Zadie Smith, writing an essay to help her understand why, though she mostly only loved soul music, Blue got to her, made this point as well as anybody: "I can't listen to Joni Mitchell in a room with other people, or on an iPod, walking the streets. So, cellophane makes sense: There's pathos in its thin plasticity. Blue has a particular effect on people it softens our defenses. It's virtually impossible to find an account of Blue from the last 50 years that doesn't include that quote. As usual, her gift for choosing exactly the right image to put the listener deep inside a story blew everything else out of the room. Mitchell said this in 1979, to Rolling Stone writer Cameron Crowe. But the advantage of it in the music was that there were no defenses there either." I felt like I had absolutely no secrets from the world and I couldn't pretend in my life to be strong. I felt like a cellophane wrapper on a pack of cigarettes. At that period of my life, I had no personal defenses.

"The Blue album, there's hardly a dishonest note in the vocals. Over time, enough people put enough pins in the same spot and the music that means so many different things to different people gains an official story. It became a classic - the most beloved Joni album, the most written about, the one that encapsulates the essence of her talent. Mainly one person, who put her process up front in a way that no one had done, exactly, before.ĭespite its vibrating aliveness, over decades, even as Blue continually restored itself and redrew its borders through others' encounters with it, the album's reputation solidified. Sometimes, certainly, it was Joni alone, trying out a new way to hit a low note, or to sing the word "California." This is what people mean when they call Blue "personal." More than most pop albums made in its era of recording-studio innovation, it's very obviously made by people, note by note. Little things, turning struggle into flow: maybe the brush hitting Russ Kunkel's drum, or James Taylor idly strumming a chord progression he'd just laid down on the album he was making across the way. They are monuments that breathe.Įvery time I listen, I feel like I'm there with Mitchell and her small occasional band as they make their choices and take their risks. That's its rare quality, also immanent in the brush strokes of the Japanese shan shui master Sesshu and the voice of Billie Holiday: Their makers' mark is inscribed so delicately in these works, yet so unmistakably, that they feel immortal in a unique way.

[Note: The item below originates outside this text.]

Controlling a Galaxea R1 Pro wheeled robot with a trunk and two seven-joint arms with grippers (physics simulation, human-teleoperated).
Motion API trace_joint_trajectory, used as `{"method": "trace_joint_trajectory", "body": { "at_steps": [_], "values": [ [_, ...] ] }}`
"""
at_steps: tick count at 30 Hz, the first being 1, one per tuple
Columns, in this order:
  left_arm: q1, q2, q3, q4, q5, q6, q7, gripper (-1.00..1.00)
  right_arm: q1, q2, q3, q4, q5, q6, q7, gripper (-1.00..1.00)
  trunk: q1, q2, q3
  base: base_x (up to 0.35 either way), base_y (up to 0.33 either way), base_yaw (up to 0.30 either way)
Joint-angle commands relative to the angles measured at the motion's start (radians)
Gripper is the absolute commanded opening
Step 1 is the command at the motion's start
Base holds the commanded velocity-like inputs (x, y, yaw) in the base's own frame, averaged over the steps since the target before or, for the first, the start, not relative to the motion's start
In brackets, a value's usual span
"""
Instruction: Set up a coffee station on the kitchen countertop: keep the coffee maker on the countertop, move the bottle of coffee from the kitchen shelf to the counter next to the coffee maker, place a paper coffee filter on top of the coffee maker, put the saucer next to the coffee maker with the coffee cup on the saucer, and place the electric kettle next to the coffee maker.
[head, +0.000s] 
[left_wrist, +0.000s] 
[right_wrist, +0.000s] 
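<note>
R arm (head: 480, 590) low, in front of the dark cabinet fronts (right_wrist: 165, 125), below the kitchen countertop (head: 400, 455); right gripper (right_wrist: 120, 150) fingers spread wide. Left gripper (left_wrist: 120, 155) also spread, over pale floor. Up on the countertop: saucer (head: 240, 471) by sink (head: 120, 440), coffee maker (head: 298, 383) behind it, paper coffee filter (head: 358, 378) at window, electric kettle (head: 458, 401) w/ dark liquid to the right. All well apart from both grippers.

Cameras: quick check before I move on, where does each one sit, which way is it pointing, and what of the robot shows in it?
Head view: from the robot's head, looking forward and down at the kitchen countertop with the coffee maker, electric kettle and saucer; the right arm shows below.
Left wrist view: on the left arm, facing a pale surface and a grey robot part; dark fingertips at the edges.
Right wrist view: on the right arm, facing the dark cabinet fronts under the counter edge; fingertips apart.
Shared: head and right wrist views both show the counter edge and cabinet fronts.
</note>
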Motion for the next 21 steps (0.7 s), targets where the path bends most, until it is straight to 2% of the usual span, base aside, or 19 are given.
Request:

Its inexhaustible immediacy proves that no artwork ever truly solidifies it changes every time someone new encounters it. So Blue always feels exquisitely unfinished. Honesty, everyone knows, is an impossible ideal, at best provisional. She turned her convictions into the basis of her craft. She also had this idea that she couldn't help but be honest. Joni felt unnervingly alive when she made Blue - the lyrics in its very first song say so - and she wanted to communicate that feeling. As Sylvia Plath said, a woman perfected is marble-white, dead.

Though pristine, Mitchell's songs here don't feel perfect. Stories are what get left behind as their tellers keep living and evolving. That's because what each person alone can say is, in its pure state, incommunicable. Until Blue, Mitchell was getting there, but she hadn't wholly figured out what she alone could say. But it's just as much a document of the process of sharing that heartache, an inquiry into personal storytelling itself. Blue is an album about working through something - a heartache, people say.

It's dribs and drabs and then a rush and then back to staring at the ceiling, wondering if the rush will come back. But the creative process is as mundane as it is miraculous. What happened when Joni Mitchell made Blue? Accounts abound of the recording sessions at the studio owned by A&M Records on North LaBrea Avenue in Hollywood in January 1971, and of the months before, when Mitchell started sharing the songs she'd lay down in that room, saying, hey, listen to this in the hours after the canyon parties wound down and of the time before that, when she wandered from Greek hippie communes to Paris hotel rooms collecting the sex and laughs and loneliness from which the songs would come. I imagine Joni getting ready, again, to explain that masterpiece. Joni Mitchell's Blue, which turns 50 years old on June 22, 2021, is an inquiry into personal storytelling, a document of the process of sharing heartache that changes every time someone hears it.